というわけで東京は駐車場の事情からしてクルマでは動きにくく、やはり地下鉄が山手線となる。
だから、東京はよく歩く健康的な街であり、街そのものがフィットネスクラブみたいなものである。
性格は引きこもりのくせに移動が好きなわたしは田舎にいると行くところがなくてどうも不健康になり、だから週末にあれば4歳の愛娘をどこかに連れて行くわけで、そうでもしないと腐ってしまう。
しかし、東京で4歳児向けのものがあるかといえば、ちょっと思いつかない。あるにはあれど、子供が楽しい街ではない。そういう点では栃木のほうがクルマで出かけやすいし、遊園地などなど子供が楽しめる場が充実している。
あとはやはり病院であり、東京は病院が大も小もたくさんあれど、意外と電車を乗り継いだりと面倒で病院は疎遠になりやすい。
田舎は病院の駐車場も広く、クルマでサッと行ける。だから田舎にいるほうが病院へ生きやすいため、体のケアはしやすいかもしれない。

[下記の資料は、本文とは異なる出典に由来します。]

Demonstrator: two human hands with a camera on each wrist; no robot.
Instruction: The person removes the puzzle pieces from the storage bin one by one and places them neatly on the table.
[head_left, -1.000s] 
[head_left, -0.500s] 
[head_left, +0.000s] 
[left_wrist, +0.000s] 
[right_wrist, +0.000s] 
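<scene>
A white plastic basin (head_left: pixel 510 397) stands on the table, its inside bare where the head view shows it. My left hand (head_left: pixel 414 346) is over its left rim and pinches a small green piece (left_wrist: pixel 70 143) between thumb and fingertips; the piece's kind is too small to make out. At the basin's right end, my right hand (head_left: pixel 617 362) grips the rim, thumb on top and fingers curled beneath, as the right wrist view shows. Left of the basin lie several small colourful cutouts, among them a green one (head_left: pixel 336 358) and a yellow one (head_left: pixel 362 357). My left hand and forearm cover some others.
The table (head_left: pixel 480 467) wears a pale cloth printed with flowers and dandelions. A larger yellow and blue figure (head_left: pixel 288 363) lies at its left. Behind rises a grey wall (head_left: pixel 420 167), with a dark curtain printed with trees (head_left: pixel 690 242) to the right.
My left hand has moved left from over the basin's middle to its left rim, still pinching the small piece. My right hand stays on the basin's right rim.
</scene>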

そもそも東京は忙しい街だから、病院へ行くなんて悠長な気分になりにくい。
と思えば、筋力は衰えど、病気に関しては田舎にいるほうが病院に行きやすい都合、健康を保ちやすいとも言える。
さて、ガチな文化系で、そもそも運動をしたことがないわたしは肉体的な体力は情けないレベルである。

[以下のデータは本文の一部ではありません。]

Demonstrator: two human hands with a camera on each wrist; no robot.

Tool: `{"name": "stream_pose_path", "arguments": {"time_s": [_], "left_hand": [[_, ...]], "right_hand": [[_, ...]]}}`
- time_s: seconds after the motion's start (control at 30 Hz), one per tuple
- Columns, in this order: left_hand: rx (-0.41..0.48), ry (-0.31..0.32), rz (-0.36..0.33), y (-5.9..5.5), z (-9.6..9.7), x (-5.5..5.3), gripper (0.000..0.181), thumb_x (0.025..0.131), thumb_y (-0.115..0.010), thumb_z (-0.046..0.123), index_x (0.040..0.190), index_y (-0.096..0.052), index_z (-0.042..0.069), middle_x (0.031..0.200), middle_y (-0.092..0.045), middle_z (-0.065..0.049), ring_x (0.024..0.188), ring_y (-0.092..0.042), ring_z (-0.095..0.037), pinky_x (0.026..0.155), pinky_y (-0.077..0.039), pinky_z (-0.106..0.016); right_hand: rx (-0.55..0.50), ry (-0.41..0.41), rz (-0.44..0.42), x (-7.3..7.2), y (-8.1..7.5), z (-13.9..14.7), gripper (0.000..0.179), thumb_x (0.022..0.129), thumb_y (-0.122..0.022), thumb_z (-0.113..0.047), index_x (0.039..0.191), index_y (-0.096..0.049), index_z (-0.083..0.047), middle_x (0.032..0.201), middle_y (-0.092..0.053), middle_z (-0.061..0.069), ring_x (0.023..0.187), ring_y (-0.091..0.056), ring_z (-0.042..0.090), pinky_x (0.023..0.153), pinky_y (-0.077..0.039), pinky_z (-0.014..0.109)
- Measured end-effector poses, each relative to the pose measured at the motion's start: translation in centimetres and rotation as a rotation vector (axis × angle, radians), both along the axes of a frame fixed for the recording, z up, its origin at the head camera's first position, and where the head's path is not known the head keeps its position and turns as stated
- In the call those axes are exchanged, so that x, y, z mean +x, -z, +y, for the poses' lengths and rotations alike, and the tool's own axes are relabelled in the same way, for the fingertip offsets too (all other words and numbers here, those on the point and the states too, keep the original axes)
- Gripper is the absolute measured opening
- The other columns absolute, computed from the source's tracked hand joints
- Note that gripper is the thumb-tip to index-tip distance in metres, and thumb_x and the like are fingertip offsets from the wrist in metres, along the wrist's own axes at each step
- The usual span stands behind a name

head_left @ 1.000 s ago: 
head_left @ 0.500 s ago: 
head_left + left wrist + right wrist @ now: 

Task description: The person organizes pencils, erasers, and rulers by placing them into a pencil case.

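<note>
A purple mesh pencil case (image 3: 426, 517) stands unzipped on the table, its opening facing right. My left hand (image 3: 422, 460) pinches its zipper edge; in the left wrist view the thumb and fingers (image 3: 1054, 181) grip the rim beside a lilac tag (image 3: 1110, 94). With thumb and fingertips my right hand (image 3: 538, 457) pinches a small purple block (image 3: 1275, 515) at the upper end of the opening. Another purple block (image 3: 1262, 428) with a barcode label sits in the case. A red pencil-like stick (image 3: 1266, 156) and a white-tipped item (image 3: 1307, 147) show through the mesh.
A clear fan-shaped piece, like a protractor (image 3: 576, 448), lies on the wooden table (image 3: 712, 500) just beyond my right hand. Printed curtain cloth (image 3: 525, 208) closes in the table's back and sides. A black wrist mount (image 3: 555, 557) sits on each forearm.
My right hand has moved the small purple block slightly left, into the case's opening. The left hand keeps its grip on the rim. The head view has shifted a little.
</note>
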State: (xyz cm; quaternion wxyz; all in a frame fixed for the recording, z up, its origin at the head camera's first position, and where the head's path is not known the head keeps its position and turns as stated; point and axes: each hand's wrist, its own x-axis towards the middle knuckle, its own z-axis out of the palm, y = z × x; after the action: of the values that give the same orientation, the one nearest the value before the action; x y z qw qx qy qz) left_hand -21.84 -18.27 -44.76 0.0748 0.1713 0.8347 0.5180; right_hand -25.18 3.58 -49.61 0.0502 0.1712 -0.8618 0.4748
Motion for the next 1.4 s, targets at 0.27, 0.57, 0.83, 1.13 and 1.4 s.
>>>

しかし、山登りを始めたおかげで年に2度ほどはそれに備えてトレーニングをする。そのおかげで一年の間に体をしっかりと動かす機会がある。
しかしながら、今年は秋の山登りが部員のスケジュールがうまくいかず中止になってしまったので、5月に一度登ったきりである。

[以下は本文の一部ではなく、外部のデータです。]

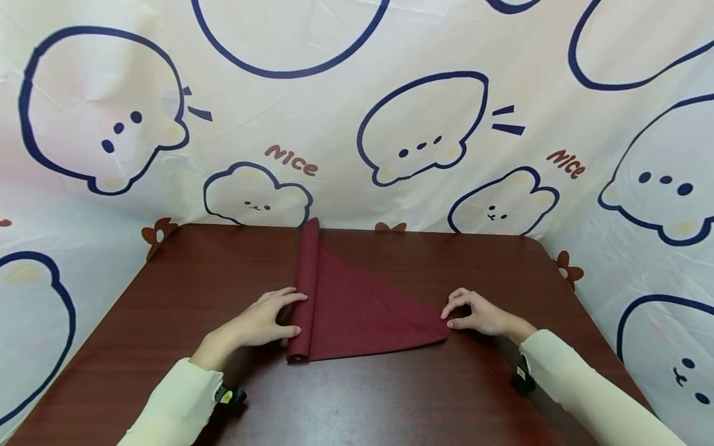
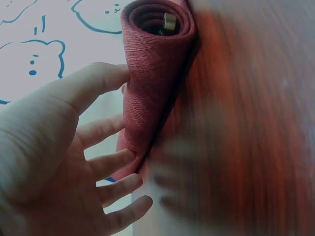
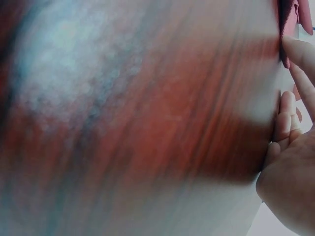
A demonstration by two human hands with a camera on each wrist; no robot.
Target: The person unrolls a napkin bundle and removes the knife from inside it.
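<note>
A dark red cloth (image 1: 374,310) lies on the table, its left side wound into a long roll and the rest spread flat, tapering to a corner at the right. My left hand (image 1: 259,319) rests against the left side of the roll, thumb and fingers spread apart. In the left wrist view the roll's coiled end (image 2: 158,46) shows, with a small brass-coloured piece (image 2: 170,23) inside. At the cloth's right corner, my right hand (image 1: 480,314) pinches the edge between thumb and forefinger. The right wrist view shows only a sliver of the cloth (image 3: 289,29) by the fingertips.
The brown wood-grain table (image 1: 362,402) reaches back to a white sheet (image 1: 334,124) printed with cartoon outlines, which also hangs at both sides. The roll's far end lies at the table's back edge. Dark wrist devices (image 1: 230,396) sit at both cuffs.
</note>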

そのせいもあって筋力の衰えは激しく、やはり年に2回は山に登らないと足腰が海綿体になって本気でヤバいなと思う。
ガチな文化系のくせに肉体の重要性に気付いたのは奇跡と言ってよろしく、それに伴って考え方も昔とは随分と変わった。
ガチな文化系でありつつも、ガチな文化系の考え方には嫌気がさして今はどちらかと言うと理科系な考え方になっていると思う。
なので文化人なる人をメディアで眺めたりすると、どうも頭でっかちで、現実を知らないお花畑に見えてしまって、
「お前ら、ちょっとは運動せいよ…」
と、どの口で言ってるんだ?という説得力のなさで上から目線になりつつも、自分の肉体は軟弱極まりなく、しかし頭のほうはそんなにお花畑じゃないよ、と自覚する。
運動しないと考え方がどうしても暗くなる。だから得てして批評家という人たちは運動不足なのである。
陰鬱な性格だったり、愚痴ばかりこぼしていたりしているならば、肉体を忘れているのかもしれない。頭でばかり生きているのかもしれない。
だから、もっと肉体を意識して、病院では気持ちよく検査を受けて、年に2回は山登りをする。
精神を変えるなら肉体を変えたほうが早い。
再び、どの口で言ってるんだ?と思いつつ、不意に部屋の中でスクワットをやってしまうのである。